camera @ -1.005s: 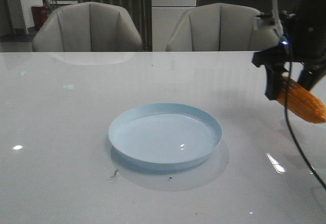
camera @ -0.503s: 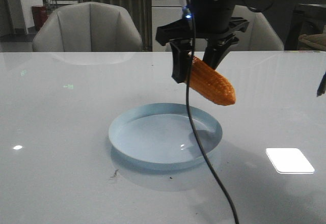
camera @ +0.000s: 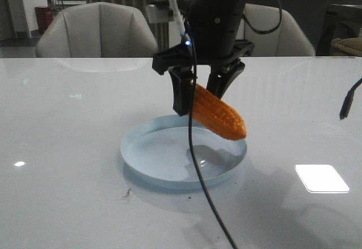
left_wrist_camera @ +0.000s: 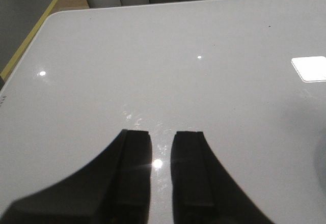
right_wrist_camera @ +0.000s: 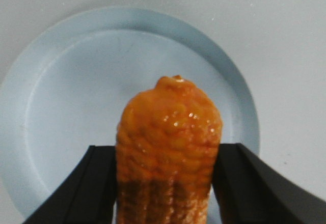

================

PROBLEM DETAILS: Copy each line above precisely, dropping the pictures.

YOUR RESPONSE:
camera @ -1.005s: 
camera @ -0.503s: 
camera @ +0.000s: 
left_wrist_camera @ +0.000s: 
right_wrist_camera @ +0.000s: 

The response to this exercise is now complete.